An Old Fashion Night
/I find myself missing a lot lately. I miss the stage where I did live storytelling. I miss school assemblies, where we discussed emotional health. I miss the emotional rush of being with family and friends, in the COVID world. I miss the thrill a room full of laughter creates in a shared experience. Virtual is a friendly alternative, but it's not the same. It's decaffeinated coffee. It simulates the action of waking up with a beautiful smell of roasted coffee beans, but it lacks all the energy you get from the bean. I guess I long for the good 'ole days or pre-COVID, and pre-Trump!
What I miss dearly is looking at people I love without the Trump-color lenses -- good or bad, mostly bad in this writer's opinion. Trump has the uncanny ability to make things consistently worse. I'm a straight, white male, so to say the Donald Trump presidency affected me long term would be a lie. Yes, it was chaotic, yes it was racist, and yes, it was a giant step back for civil rights around the world. But the personal impact on my life was minimal. I have my two daughters in my house. Currently, 534 kids don't know where their parents are or if they will ever see them again.
It did slightly impact me because I am one of the few liberals in my family, and there is a great distance between us on issues, as well as actual miles. The pandemic forced us to cancel three different get-togethers. We just kept kicking them down the road hoping COVID would go away so we could see each other. Trump made us discuss uncomfortable notions about how we feel a president should behave, what's ethical, and government's role in our lives. It made me extremely uncomfortable to know people I love, admire, and think of as stable, honest, and justice-seeking people could not see through him or, worse yet, supported him. At the same time, our family bond was strong enough to withstand Trump's constant division. I know some families where it wasn't.
The problem in the last four years is that my family and conservative friends aren't racist. They don't want immigration to stop. They believe in helping the poor and a living wage. Yet, Trump time and time again, pitted two people or two groups against each other. I'm right, they're wrong, no in-between. Some will say the Democrat leaders participated in this as well, and I would agree, but never to the extent of Trump, maybe because the president's pulpit is so large. To see people I love and care about broadly painted with racist strokes was painful. I love these people, and they're not Trump. Yet, if we blindly vote for any one party instead of our moral compass, we are always open to being Trump-like. No one, no one should aspire to be Trump-like.

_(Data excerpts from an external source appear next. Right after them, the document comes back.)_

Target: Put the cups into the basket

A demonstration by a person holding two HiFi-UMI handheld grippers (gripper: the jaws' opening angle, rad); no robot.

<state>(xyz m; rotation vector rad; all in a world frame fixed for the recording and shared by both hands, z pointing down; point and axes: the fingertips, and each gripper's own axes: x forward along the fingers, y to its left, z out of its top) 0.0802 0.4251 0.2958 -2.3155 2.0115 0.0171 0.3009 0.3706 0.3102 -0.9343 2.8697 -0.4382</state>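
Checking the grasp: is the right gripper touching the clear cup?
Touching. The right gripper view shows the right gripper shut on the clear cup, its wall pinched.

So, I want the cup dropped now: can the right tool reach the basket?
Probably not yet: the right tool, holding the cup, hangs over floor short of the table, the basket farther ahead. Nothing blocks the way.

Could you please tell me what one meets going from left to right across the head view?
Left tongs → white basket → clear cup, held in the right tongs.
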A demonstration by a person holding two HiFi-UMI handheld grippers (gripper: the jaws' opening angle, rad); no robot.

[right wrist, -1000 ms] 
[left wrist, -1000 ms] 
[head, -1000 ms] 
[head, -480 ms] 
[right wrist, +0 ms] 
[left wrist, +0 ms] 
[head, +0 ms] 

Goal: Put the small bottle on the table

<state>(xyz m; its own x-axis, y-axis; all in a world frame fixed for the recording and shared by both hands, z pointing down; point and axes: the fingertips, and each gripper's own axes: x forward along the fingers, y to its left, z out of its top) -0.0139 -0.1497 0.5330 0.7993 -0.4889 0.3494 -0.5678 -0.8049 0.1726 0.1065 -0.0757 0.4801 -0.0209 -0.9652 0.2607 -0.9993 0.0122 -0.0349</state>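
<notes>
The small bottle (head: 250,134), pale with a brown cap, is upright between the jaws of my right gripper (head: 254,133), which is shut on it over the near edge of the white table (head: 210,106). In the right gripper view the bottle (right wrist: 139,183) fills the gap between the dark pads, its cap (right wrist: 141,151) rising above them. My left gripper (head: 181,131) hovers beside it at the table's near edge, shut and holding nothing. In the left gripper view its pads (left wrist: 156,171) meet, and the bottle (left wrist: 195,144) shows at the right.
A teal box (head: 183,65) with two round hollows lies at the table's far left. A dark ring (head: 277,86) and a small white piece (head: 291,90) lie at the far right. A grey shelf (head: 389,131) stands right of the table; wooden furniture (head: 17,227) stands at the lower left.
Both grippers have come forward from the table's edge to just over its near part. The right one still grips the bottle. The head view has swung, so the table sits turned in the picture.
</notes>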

Not all Republicans are racist; some are, more than we realized. Also, they don't have the market cornered in racism. We have numerous issues in our institutions that have been created by both conservatives and liberals. And last night, Joe Biden took the stage and gave a boring speech about unity, about coming together, about compromise. It was an old fashioned speech from a bygone era. We have a real division in our country. Heck, there is a real division within my family about how the government should move forward. But never once was there a lack of love in the family for one another. If either one of my girls grows up and decides to register as a Republican, I know of a couple of people that can help them learn how Republicans can be compassionate and care for others.

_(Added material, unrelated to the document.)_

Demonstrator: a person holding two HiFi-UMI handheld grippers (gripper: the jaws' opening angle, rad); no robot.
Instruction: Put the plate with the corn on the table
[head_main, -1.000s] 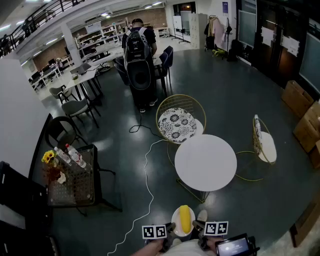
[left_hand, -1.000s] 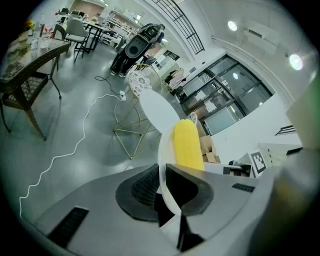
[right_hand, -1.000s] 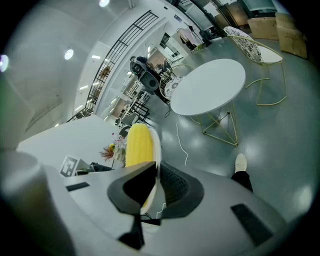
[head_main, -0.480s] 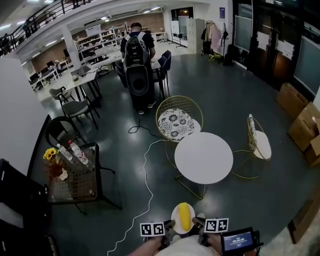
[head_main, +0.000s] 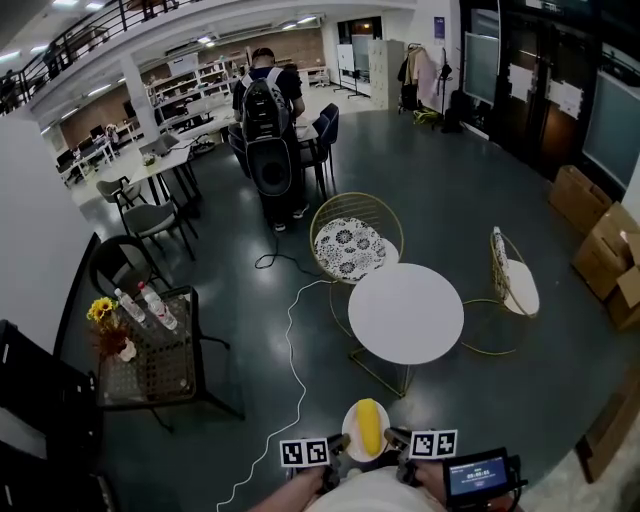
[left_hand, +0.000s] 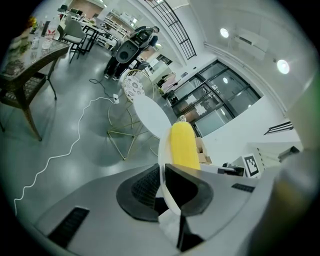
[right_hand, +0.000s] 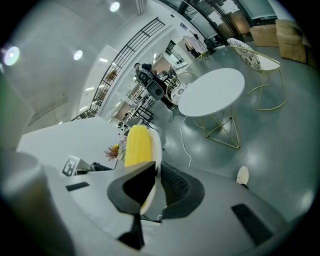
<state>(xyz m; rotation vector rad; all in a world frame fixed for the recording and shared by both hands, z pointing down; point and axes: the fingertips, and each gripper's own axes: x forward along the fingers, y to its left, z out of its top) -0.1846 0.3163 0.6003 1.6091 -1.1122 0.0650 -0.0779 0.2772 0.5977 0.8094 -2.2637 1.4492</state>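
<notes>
A white plate (head_main: 352, 428) carrying a yellow corn cob (head_main: 369, 428) is held low in the head view, between both grippers. My left gripper (head_main: 338, 447) is shut on the plate's left rim (left_hand: 161, 165), with the corn (left_hand: 183, 146) lying just beyond its jaws. My right gripper (head_main: 394, 443) is shut on the opposite rim (right_hand: 156, 155), the corn (right_hand: 137, 145) beside it. The round white table (head_main: 405, 312) stands ahead of the plate, a stretch of dark floor between them; the left gripper view shows the table (left_hand: 150, 116) and the right gripper view shows the table (right_hand: 212, 91).
A gold wire chair with a patterned cushion (head_main: 353, 244) sits behind the table, another gold chair (head_main: 514, 286) to its right. A white cable (head_main: 292, 360) snakes across the floor. A dark side table with flowers and bottles (head_main: 142, 350) stands left. A person with a backpack (head_main: 266, 120) is far off.
The round table and chairs have shifted slightly left and nearer in the head view. Both grippers stay shut on the plate, which rides a little higher in the frame.
</notes>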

And just maybe, that's what our country needs, an old fashioned guy who believes in compromise, considers a couple of Republicans among his best friends. A guy who openly admits he's made mistakes because we all make mistakes. A guy who believes in the old-fashioned notion that we should discuss our differences and attempt to work together. I was able to take off the Trump-tinted lenses for the first time in four years. It felt good to see hope, to see calm, to see togetherness. It felt good to view people that I consider beautiful parts of my life, without Trump obstructing my view. I miss a little less of what I used to miss this Sunday. Sometimes, what's old becomes new again. Just one old-fashioned night, but possibly a brighter future lies ahead.